I was pleased that I didn’t read River of Teeth before Taste of Marrow was published even if I didn’t read it right away.  Although River of Teeth tells a complete story, there are still stories left to tell about some of the characters.  Those stories, the most pressing at least, are told in Taste of Marrow.  The ending of that story wraps everything up, although there are still more stories that could be told in this universe.

The alternate universe in which American Hippo is set is one in which a plan debated in the U. S. Congress in the early twentieth century was actually carried out in 1857.  Hippos were imported and raised in the Louisiana bayous for meat.  Since horses aren’t well-designed for working in rivers and marshes, other hippos were raised and trained to herd the meat hippos.  Basically, instead of the Wild West, you have the Wild Mississippi or the Wild Bayous or the Wild Delta.

The stories are essentially Westerns set in that universe.  River of Teeth is a caper (“It’s not a caper; it’s an operation!  All legal and above-board!”) in which the feral hippos fenced in at the mouth of the Mississippi are to be released into the Gulf of Mexico.  This goes as well as you would expect, with deaths, and life-threatening injuries, to the main characters.  Taste of Marrow follows the survivors of the original crew through the aftermath, consequences, and the one mystery barely hinted at in the first story.

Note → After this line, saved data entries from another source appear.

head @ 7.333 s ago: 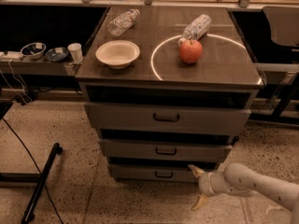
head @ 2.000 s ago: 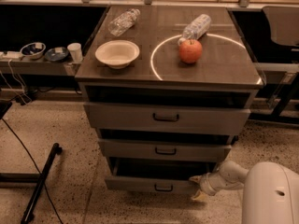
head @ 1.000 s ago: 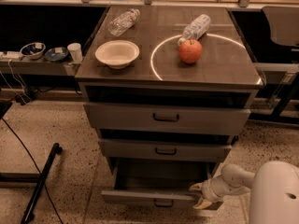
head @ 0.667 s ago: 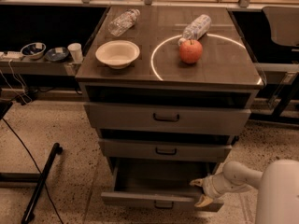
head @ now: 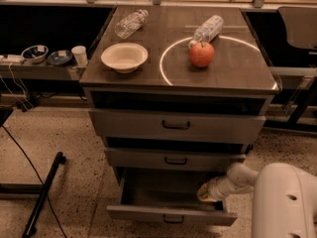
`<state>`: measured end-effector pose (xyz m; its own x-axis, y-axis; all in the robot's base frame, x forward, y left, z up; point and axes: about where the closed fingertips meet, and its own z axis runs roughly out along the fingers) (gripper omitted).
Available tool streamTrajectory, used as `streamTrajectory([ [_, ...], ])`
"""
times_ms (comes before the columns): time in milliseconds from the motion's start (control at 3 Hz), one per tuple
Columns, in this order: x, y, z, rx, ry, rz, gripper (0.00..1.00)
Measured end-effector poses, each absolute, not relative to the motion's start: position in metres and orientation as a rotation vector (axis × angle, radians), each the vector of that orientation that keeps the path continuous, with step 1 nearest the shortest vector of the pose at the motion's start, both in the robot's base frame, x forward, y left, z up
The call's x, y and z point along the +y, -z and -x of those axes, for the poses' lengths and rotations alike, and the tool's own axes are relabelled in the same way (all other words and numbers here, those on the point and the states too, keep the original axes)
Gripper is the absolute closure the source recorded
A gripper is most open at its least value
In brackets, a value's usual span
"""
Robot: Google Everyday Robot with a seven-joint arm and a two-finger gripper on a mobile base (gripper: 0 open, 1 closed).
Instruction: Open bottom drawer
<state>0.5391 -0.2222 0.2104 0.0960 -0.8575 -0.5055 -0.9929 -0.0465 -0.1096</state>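
Three-drawer grey cabinet (head: 257, 125) seen from the front and above. The bottom drawer (head: 148, 213), lowest of the three, stood pulled well out over the speckled floor (head: 64, 138), its plain interior exposed and its small black handle (head: 173, 218) centred on the front panel. The gripper (head: 205, 193) lay low at the right end of that drawer, just behind the front panel and over the right edge of the interior; whether it was open or closed could not be told. The white arm (head: 240, 176) ran from it rightward to the robot's pale body (head: 285, 202). The middle drawer (head: 138, 157) and the top drawer (head: 129, 123) sat closed. On the cabinet top rested a white bowl (head: 124, 57), a red apple (head: 202, 54) inside a white ring (head: 166, 58), and two clear plastic bottles (head: 131, 23) (head: 208, 29) lying on their sides.
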Motion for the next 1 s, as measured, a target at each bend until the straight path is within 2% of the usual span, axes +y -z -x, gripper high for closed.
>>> streamTrajectory([
  [333, -0.217, -0.184, -0.551, 1.861, -0.429, 1.916, 0.97],
  [1000, -0.196, -0.148, -0.517, 1.944, -0.511, 1.922, 1.00],
])
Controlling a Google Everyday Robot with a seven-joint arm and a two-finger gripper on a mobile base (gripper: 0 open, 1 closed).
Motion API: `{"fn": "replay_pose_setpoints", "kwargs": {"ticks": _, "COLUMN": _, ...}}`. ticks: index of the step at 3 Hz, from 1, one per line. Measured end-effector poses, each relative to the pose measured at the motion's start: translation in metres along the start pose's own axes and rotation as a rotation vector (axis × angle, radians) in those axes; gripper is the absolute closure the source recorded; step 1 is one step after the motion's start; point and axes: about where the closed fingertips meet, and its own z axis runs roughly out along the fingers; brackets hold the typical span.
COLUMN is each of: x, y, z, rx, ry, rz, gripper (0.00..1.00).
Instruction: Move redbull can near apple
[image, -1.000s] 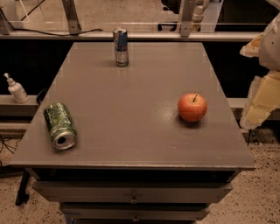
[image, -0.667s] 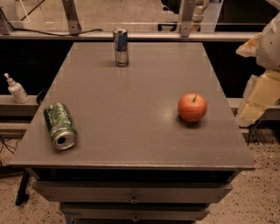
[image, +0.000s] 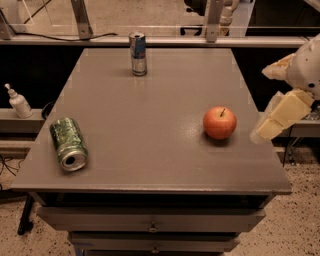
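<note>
You are looking at a grey table with the gripper hovering off its right edge.
The gripper is hanging at the right of the frame, its two pale fingers standing apart and clasping nothing. A green can is lying on its side at the lower left. The apple is sitting right of centre, near the gripper. The redbull can is standing upright at the top of the frame, well apart from the apple.

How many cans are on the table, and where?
2. The blue can stands at the far edge; the green can lies at the near left. The tool hovers right of the table.
</note>
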Motion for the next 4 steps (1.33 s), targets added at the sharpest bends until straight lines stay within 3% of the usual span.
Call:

Finally, apparently one of the things that went right in this universe (hippos are just different) is that women and LGBTQ+ people are much more acceptable than they are in ours.  In a group of five highly talented and dangerous (admittedly criminal) people, two are women, one is nonbinary, and four are bi or gay.  Not something I expect would have been accepted in our Wild West.

All in all, these were delightful stories and I enjoyed them.  Highly recommended.

Gailey, Sarah.  American Hippo.  New York:  Tor.com Books, 2018.  Kindle edition.  Amazon.

Review – Shtetl Days by Harry Turtledove

The novella Shtetl Days, by alternate history writer Harry Turtledove is set about a hundred years after the War of Retribution in which Nazi Germany won.  Veit Harlan and his wife Kristina are actors, portraying Jakub and Bertha Shlayfer in the village of Wawolnice, a Jewish reenactment village in Poland.

As actors who take pride in their work, they do their best to be as true to their roles as they can.  This involves studying the no-longer-practiced rites, rituals, customs and beliefs of a way of life that the Nazis worked hard to get rid of.  To the tourists, Wawolnice is an example of the dirty people that the Germans had to get rid of.  To the actors portraying the hated, hateful Jews, it’s … something else.

I enjoy Turtledove’s works, and this is one of my favorites.  A poignant reminder of “what might happen if …”

Turtledove, Harry.  Shtetl Days.  Tor.com, 2011.  Amazon.